La paroisse de Tostes, dédiée à Sainte-Anne, fut érigée le 14 janvier 1687 à la demande de Louis Colbert, abbé de Bonport et surtout fils du célèbre homme d’État.
En effet, par le truchement de dons, de nombreuses terres agricoles ou boisées de Montaure se retrouvèrent dans le fief de l’abbaye de Bonport. Ainsi, les fermes de Blacquetuit, Treize Livres, La Corbillère (le hameau de La Vallée porta d’ailleurs son nom : La Vallée de la Corbillère) et Tostes…
Louis Colbert donc, qui avait le bras long, parvint à faire reconnaître la nouvelle paroisse de Sainte-Anne de Tostes, composées de terres prises sur Montaure (don les fermes de Blacquetuit, qui revinrent en définitive à Montaure en 1791)… Il fit ériger la paroisse de Tostes et la rattacha au domaine de son abbaye, ce qui lui fit gagner près de 300 hectares de bois et 300 hectares de terre. L’intérêt de cette affaire était de récupérer, en plus, le dixième des récoltes grâce à l’impôt de l’église qu’était la dîme. Rappelons que les abbés étaient nommés par le roi depuis 1610 et ce parmi les fils de la haute noblesse. Ce système de nomination, appelé la Commende, favorisa donc les hommes plus tournés vers la rente que vers Jérusalem…
L’autre partie des terres, boisée, était elle aussi essentielle. Outre la fabrication des outils et des locaux abbatiaux, les moines pouvaient se chauffer, cuisiner et vendre le bois coupé. Ils pouvaient de même faire glaner les porcs. En revanche, leurs bois étaient évidemment à la merci des habitants les plus démunis, ou avides, de la région. C’est ce qui fit que les moines mandatèrent des hommes à la surveillance de la propriété… L’un d’eux fut affublé d’un surnom qui devint un nom de famille revenant immanquablement dans les archives " tostaises " : Mouchard, car il donnait les noms des auteurs des délits aux moines, qui transmettaient aux autorités de la Maîtrise des eaux et forêts.
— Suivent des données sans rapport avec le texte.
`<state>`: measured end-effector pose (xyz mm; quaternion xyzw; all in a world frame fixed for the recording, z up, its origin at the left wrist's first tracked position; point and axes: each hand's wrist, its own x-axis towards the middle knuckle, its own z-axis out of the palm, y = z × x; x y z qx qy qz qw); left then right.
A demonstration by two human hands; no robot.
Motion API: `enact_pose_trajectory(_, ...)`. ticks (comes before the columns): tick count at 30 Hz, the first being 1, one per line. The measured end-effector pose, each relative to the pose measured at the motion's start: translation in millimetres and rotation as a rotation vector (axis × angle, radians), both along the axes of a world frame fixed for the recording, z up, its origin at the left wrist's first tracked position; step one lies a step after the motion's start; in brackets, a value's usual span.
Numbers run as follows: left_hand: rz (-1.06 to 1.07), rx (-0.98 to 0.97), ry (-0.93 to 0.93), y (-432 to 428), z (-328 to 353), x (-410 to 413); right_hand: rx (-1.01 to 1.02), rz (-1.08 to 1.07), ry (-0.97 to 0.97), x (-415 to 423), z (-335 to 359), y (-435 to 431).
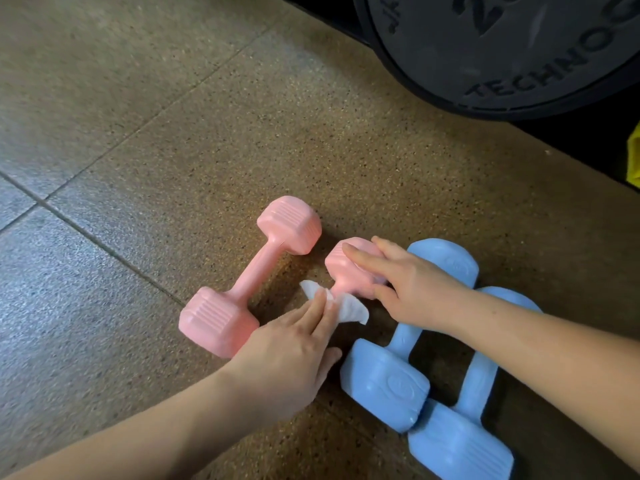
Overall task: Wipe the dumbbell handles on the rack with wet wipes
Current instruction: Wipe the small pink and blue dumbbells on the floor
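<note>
The white wet wipe [353, 308] is draped over the handle of the pink dumbbell [341, 271] I am working on, which lies on the speckled rubber floor [173, 133]. My left hand [287, 358] presses the wipe down with fairly straight fingers [320, 311], and the wipe's ends stick out on either side of them. The handle itself is hidden beneath. My right hand [412, 289] grips the dumbbell's far head, forefinger over the top and thumb against the near side.

A second pink dumbbell [256, 275] lies just to the left, apart from the first. Two blue dumbbells [384, 386] lie side by side under my right forearm. Each head bears an oval embossed mark too small to read.

Beyond them, a black weight plate [502, 64] shows raised letters "TECHNO", cut off by the frame, and part of a large "2". A yellow object [635, 157] pokes in at the right edge.
</note>
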<state>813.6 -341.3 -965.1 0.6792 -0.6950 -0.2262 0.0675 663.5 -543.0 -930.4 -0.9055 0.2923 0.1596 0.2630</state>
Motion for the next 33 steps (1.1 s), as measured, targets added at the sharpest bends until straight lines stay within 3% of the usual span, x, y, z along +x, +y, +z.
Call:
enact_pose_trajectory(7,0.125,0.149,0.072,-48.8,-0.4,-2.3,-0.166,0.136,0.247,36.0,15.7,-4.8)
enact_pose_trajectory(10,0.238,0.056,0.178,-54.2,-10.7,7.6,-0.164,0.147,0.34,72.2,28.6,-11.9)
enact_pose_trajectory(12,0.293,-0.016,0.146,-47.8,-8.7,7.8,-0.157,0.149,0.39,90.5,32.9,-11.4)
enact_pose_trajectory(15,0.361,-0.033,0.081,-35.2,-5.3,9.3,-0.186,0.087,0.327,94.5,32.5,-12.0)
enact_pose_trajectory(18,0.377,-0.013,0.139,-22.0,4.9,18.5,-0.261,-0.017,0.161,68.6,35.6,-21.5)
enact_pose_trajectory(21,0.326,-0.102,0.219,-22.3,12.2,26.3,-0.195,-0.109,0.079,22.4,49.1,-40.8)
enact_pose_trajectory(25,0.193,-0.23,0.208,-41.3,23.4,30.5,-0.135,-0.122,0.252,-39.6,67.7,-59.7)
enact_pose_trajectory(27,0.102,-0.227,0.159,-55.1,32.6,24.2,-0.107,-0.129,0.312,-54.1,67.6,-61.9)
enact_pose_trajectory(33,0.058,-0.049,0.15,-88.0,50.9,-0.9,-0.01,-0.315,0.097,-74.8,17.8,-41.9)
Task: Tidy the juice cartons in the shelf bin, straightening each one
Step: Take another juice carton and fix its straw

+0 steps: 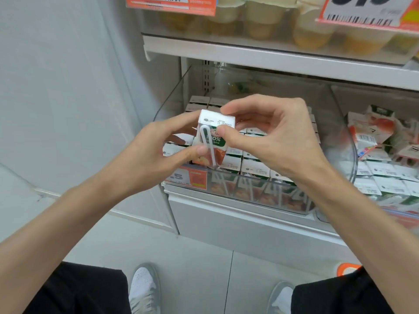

La Révolution libéra Tostes des moines de Bonport car l’abbaye fut fermée en 1791. Elle posa toutefois le problème du maintien de cette commune née de l’opportunisme d’un abbé commendataire. Allait-on pérenniser la commune de Tostes ? La réponse est oui : tout d’abord, grâce au retour des fermes de Blacquetuit à la commune de Montaure (comme une sorte de dédommagement) ; puis, plus laborieusement, grâce aux efforts répétés de ses habitants.
Sources :
- Charpillon, Louis-E., Caresme, Anatole, Dictionnaire historique de toutes les communes du département de l’Eure, Les Andelys : Delcroix, 1868, p. 922 et 923.
- Deville, Étienne, Les Manuscrits de l’ancienne bibliothèque de l’abbaye de Bonport conservés à la bibliothèque nationale et à la bibliothèque de Louviers, vol. 2, Paris : H. Champion, 1910, 36 p.
- Masson, Max, Histoire de Tostes par Tostes pour Tostes, t. 1, Tostes : mairie, [1985 ?], 55 f. Ce livre est disponible en mairie contre la somme de 15 €. Il est composé de deux tomes rassemblant les photocopies des travaux dactylographiés de M. Max Masson, ancien adjoint au maire. Cet homme s’appliqua à éplucher et commenter les archives disponibles en mairie. Ces tomes classent par thèmes les documents de l’histoire du village sans avoir pris le temps de consulter des ouvrages généraux. Le titre trahit ce parti pris. Cet homme est aujourd’hui décédé.